My problem is just immaturity. This is a woman who is being childish over what sounds like a good date. If the two of them had no spark, that’s fine. I don’t think that was the case here, though. I think she just harped on one topic and brought all kinds of baggage to the table for it.

But!

This is not exclusive to Alyssa Bereznak.

imageIf I see a woman I think is attractive, all physical or mental attraction is killed the second she puts a cigarette to her lips. I tend to ignore women that seem “too MTV” or talk a certain way. I dismiss women whose favorite books are Twilight. I pay no attention to women whose favorite music is trashy club dance techno as opposed to classic rock or 80’s metal.

Or rather, these things are my initial reaction. Why? Because we all have baggage up in our heads. My eyes are drawn to this sort of woman instead of this sort because of assumptions I make in my head about that sort of person.
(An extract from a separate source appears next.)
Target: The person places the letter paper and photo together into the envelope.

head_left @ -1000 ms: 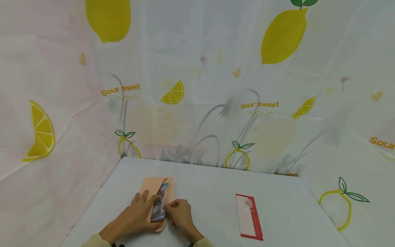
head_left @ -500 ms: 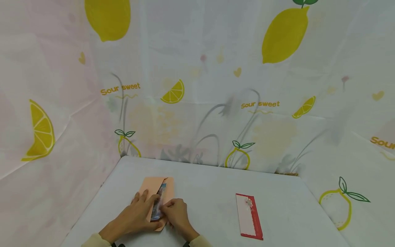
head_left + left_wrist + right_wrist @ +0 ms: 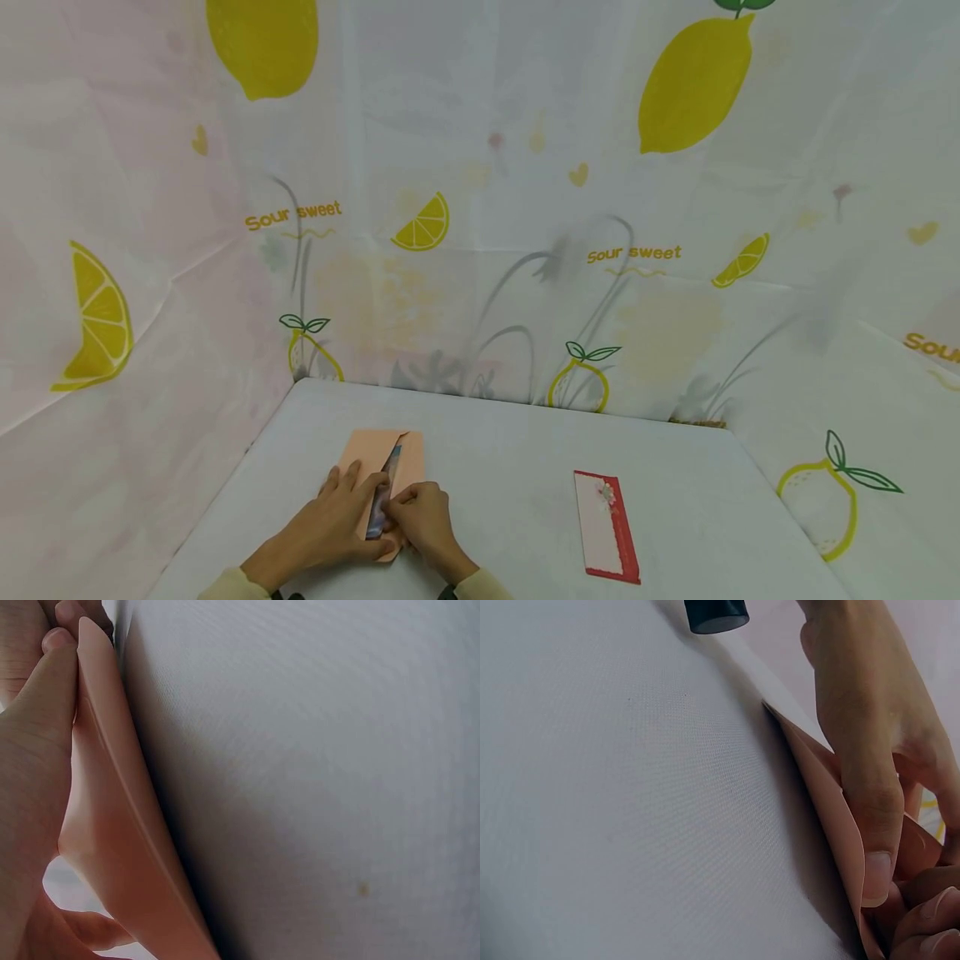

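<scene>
A peach paper envelope (image 3: 408, 450) lies on the white table (image 3: 510, 517), its side opening toward the right. My left hand (image 3: 326, 521) holds it, fingers spread over its left part and thumb at the near edge. In the left wrist view that thumb (image 3: 52, 682) presses the envelope (image 3: 112, 817) edge. Part of a card with a blue and purple picture (image 3: 377, 523) shows at the opening; the rest is hidden inside. With curled fingers my right hand (image 3: 426, 517) pinches the card's right edge. The right wrist view shows the right fingers (image 3: 934, 922) beside the left thumb.
Off to the right on the table lies a pink and red card (image 3: 603, 529) with a flower on it. A lemon-print sheet (image 3: 480, 317) hangs behind and along both sides of the table.
My right hand has moved left, sliding the picture card further into the envelope, so a narrower strip of it shows. The left hand stays in place.
</scene>
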`<state>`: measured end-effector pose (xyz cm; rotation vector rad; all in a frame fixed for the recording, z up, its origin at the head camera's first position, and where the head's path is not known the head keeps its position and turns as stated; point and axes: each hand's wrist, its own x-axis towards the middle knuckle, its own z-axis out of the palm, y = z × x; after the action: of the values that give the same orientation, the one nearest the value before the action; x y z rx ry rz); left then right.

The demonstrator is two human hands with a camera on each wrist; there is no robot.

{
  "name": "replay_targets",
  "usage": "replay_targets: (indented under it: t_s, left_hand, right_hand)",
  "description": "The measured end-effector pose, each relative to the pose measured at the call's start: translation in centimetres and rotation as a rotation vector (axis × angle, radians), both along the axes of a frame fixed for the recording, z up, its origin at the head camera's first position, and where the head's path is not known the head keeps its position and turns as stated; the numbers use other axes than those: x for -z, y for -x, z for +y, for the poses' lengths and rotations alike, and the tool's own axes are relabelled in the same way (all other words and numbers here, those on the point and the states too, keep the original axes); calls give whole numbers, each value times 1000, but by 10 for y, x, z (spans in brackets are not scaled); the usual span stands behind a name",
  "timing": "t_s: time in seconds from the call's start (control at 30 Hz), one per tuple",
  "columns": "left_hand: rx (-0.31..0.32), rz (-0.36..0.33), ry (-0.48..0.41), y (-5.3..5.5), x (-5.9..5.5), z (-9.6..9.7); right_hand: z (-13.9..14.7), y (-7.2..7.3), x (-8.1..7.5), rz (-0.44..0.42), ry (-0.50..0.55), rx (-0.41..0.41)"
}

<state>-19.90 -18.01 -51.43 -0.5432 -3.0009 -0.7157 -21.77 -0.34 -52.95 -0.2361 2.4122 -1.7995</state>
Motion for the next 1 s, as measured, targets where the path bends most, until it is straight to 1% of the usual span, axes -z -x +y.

So I don’t fault Alyssa for making assumptions about a Magic: The Gathering player. However! If a Christian video gamer can try dating a Wiccan that doesn’t play video games, then certainly a writer for Gawker can try dating a fellow that plays Magic: The Gathering for a living. We can’t fight having assumptions and baggage of past experiences or what society has told us to feel or think, but we can at least always have an open mind and give the individual before us a chance.

This goes for the same audience Geordie Tait was speaking to. None of us no Alyssa personally. At least, none of the vocal commentators to the article. The only person that really had that sort of contact was Jon Finkel, and he basically shrugged it off and said “Ah, she’s a nice person anyway”. Clearly there is more to her than the seemingly immature woman that posted this article online (seemingly without thinking to well about it), just as there is more to Jon Finkel than a guy that plays Magic: The Gathering an awful lot.

Remember how, earlier on, I stated that I don’t believe you can change the world on a global scale? That’s because what matters is how we treat individual people. I can’t change a group of women, but I imagine Alyssa Bereznak would have possibly gained much more if civil people gave counter-points instead of making a villain out of her (which I sort of did in my own counter-arguments, apologies). Maybe we’d be able to learn more about her if we asked why she felt it was such a bad thing, as she never really divulged on those details.

Of course, it is too late now and the damage is done. Even if Alyssa tried to justify her actions, everyone would be preparing to counter-argue every point made. For that, I feel kind of sorry for her. After all, we’ve all made mistakes and said stupid stuff on the Internet. Don’t we all want that same forgiveness and second chance?